MOSCOW, Dec 7 (Reuters) - Russia may inject more money into Promsvyazbank to help the bailed-out lender in its new role serving the country’s defence industry, Deputy Finance Minister Alexei Moiseev told Reuters.
Russia’s central bank took over Promsvyazbank (PSB) last year from main owners Dmitry and Alexei Ananyev in one of a number of bail-outs aimed at cleaning up a fragmented banking sector hit by bad loans and Western sanctions.
The authorities then decided to turn PSB into a bank focused on the defence industry, transferring to it loans to the military made by banks such as state-controlled Sberbank and VTB, Russia’s biggest two lenders.
This should help to protect both defence firms and banks should the United States follow through on threats to impose more sanctions.
Russia has already injected 25 billion roubles into PSB this year.

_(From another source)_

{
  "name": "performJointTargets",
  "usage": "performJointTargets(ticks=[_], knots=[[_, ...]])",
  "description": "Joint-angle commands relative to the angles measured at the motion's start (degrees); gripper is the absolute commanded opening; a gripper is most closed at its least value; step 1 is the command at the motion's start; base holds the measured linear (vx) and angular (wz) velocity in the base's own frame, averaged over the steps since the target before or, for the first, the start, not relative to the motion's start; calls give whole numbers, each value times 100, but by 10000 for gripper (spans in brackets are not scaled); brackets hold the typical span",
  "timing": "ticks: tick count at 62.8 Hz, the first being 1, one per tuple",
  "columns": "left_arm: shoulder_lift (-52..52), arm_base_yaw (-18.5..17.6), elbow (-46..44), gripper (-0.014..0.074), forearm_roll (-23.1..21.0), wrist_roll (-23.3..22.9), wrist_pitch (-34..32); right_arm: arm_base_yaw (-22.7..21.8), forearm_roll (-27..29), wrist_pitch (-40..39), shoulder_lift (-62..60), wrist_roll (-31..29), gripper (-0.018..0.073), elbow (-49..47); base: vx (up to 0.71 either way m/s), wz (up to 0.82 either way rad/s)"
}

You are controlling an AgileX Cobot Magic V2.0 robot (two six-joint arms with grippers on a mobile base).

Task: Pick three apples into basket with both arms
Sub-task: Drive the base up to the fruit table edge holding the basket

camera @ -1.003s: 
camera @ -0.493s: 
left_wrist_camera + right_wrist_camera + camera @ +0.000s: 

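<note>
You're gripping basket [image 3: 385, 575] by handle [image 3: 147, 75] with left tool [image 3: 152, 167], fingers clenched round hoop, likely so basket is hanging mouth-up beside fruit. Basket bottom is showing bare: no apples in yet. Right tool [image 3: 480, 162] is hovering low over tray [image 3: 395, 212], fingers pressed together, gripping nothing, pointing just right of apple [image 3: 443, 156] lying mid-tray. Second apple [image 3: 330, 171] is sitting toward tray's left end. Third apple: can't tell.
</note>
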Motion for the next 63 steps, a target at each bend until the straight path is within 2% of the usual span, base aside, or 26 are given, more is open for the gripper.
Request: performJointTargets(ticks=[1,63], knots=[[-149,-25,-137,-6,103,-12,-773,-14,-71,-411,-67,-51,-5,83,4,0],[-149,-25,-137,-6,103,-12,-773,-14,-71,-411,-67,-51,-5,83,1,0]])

“I do not exclude that as more (defence) business is being transferred to PSB along with an increase in lending, we will have to boost its capital more,” Moiseev said. He did not provide any figures, saying that discussions were underway.
His boss, Finance Minister Anton Siluanov, said in February that PSB would receive up to 1 trillion roubles in defence sector loans, mainly from Sberbank and VTB.
Information about PSB executives has not been made public, so if new sanctions touch the bank its senior management is not expected to be affected.
The finance ministry, which has been pushing for higher dividends from state entities including Sberbank and VTB, suggested earlier this year that VTB may pay less in dividends as it needs to boost capital to meet global capital rules.
The central bank wants Russian banks to implement so-called Basel III rules, which require lenders to set aside capital as a buffer against possible shocks, to prove their strength.
VTB has increased its capital by 300 billion roubles to help meet the rules and plans to amass the remaining 150 billion roubles next year, its Chief Executive Andrey Kostin has said, while also asking for the rules to be relaxed.
Moiseev said the state did not plan to boost VTB’s capital directly, but that the bank would meet Basel III requirements by adjusting its dividend payment ratio.
“The central bank and VTB will calculate how much of the additional capital is needed (to meet Basel III rules) and dividends will be calculated based on that,” Moiseev said.
“The plan is the following: the year will be finished, the (VTB annual) profit calculated and it will be split between the increase of the capital ... and dividend payout.”
VTB plans to post a net profit of around 170 billion roubles this year. The bank paid 44 percent of its net profit in dividends on the last year’s results, or around 45 billion roubles in total.
It is not clear how the dividend plan might affect minority shareholders, if at all.